Agli inizi di aprile di quest’anno il Prefetto di Firenze ( che di cognome fa lega!!!!) aveva emanato un’ordinanza in vigore per tre mesi secondo la quale in determinate zone della città ( dette zone rosse) non era possibile lo stazionamento di persone che erano stati denunciate per alcuni tipi di reato ( stupefacenti, reati contro la persona o danneggiamento, violazioni della disciplina di commercio in aree pubbliche) compiuti nel Comune di Firenze. La finalità dichiarata di tale provvedimento era quella di allontanare chi fosse dedito ad attività illegali da zone prestigiose della città punto di riferimento per studenti e turisti provenienti da tutto il mondo. L’ordinanza del Prefetto Laura Lega aveva avuto risalto anche nei media nazionali e addirittura era stato preso ad esempio da alcuni parti politiche. In realtà il contenuto del provvedimento aveva due aspetti molto preoccupanti. Il primo era quello che basta una denuncia per possesso di stupefacenti anche in minima quantità per non poter più aver accesso in una pluralità di zone della città, il secondo era che il provvedimento per essere attuato determinava comunque che le persone che non potevano accedere a quelle zone dovevano essere comunque identificate.
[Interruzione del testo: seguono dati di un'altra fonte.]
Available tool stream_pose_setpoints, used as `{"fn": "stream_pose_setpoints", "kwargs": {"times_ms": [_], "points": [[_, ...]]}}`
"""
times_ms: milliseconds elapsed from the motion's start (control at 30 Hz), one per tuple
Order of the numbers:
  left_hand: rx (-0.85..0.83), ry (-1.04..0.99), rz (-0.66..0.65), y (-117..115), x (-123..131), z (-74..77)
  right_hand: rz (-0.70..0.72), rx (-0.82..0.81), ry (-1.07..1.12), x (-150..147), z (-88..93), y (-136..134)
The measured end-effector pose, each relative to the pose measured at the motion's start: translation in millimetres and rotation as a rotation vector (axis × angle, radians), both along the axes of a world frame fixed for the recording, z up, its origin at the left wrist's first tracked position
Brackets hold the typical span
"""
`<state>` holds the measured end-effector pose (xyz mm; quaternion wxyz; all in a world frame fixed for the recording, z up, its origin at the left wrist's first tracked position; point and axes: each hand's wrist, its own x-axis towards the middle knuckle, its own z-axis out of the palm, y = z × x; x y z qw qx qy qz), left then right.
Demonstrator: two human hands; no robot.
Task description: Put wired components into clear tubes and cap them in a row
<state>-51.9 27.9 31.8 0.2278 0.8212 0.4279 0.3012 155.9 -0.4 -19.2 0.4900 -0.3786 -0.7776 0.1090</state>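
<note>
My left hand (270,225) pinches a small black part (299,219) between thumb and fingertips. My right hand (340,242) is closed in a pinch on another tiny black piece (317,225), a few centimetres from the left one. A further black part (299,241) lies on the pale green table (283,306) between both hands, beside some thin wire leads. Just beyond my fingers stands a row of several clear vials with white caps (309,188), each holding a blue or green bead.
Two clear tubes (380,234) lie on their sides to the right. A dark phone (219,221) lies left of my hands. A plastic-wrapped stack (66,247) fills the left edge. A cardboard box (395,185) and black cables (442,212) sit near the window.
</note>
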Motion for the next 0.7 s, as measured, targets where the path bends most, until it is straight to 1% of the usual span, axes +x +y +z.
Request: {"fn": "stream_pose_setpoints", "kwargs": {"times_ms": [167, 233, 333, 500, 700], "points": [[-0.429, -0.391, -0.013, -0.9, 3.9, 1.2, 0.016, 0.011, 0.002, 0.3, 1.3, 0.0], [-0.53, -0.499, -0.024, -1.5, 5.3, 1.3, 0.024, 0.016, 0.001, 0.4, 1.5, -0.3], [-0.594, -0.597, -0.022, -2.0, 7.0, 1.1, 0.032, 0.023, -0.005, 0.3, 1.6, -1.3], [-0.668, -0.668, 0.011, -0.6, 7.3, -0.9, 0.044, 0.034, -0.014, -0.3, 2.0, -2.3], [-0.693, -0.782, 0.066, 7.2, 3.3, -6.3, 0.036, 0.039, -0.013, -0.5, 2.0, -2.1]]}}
Il Tar di Firenze ha annullato l’ordinanza del prefetto su ricorso di un giovane con un piccolo precedente per droga

Non sussistono i requisiti di necessità e di urgenza

Il Tar ha dichiarato l’illegittimità dell’ordinanza del Prefetto di Firenze, in quanto non sussistono gli elementi per giustificare una tale decisione, di fatto restrittiva della libertà di circolazione dell’individuo nel territorio comunale. Ad avviso dei giudici amministrativi è possibile emanare un’ordinanza del genere soltanto se sussistono sue presupposti. Il primo è la mancanza di strumenti giuridici offerti dall’ordinamento per tutelare gli interessi perseguiti. Il secondo è la necessità e l’urgenza di affrontare il problema. Il tribunale amministrativo ha sostenuto l’ordinanza prefettizia non aveva a suo fondamento una situazione così pericolosa e urgente da tutelare e allo stesso tempo che vi sono altri provvedimenti che l’ordinamento mette a disposizione per tutelare la sicurezza e il decoro della città. Quel che insegna questa vicenda è che chi ha la responsabilità di emanare atti normativi non deve mai farsi condizionare dal clima che si respira del paese, ma deve sempre guardare in primo luogo alla realtà che lo circonda e ai problemi effettivi del suo territorio, basandosi sempre su fatti concreti. Quando si è superficiali nell’emanare certe norme si crea confusione e si ottiene il risultato contrario dello scopo che si intendeva perseguire con l’emanazione del provvedimento. In tema di sicurezza è molto importante il monitoraggio continuo del territorio, soltanto la presenza delle forze dell’ordine costituisce un deterrente contro chi è solito commettere attività illegali. E’ sulla collaborazione tra polizia, carabinieri ed enti locali che si deve lavorare per ottenere città più sicure, e non emanando provvedimenti hanno più effetti sui giornali e sulle televisioni che sulla vita delle persone.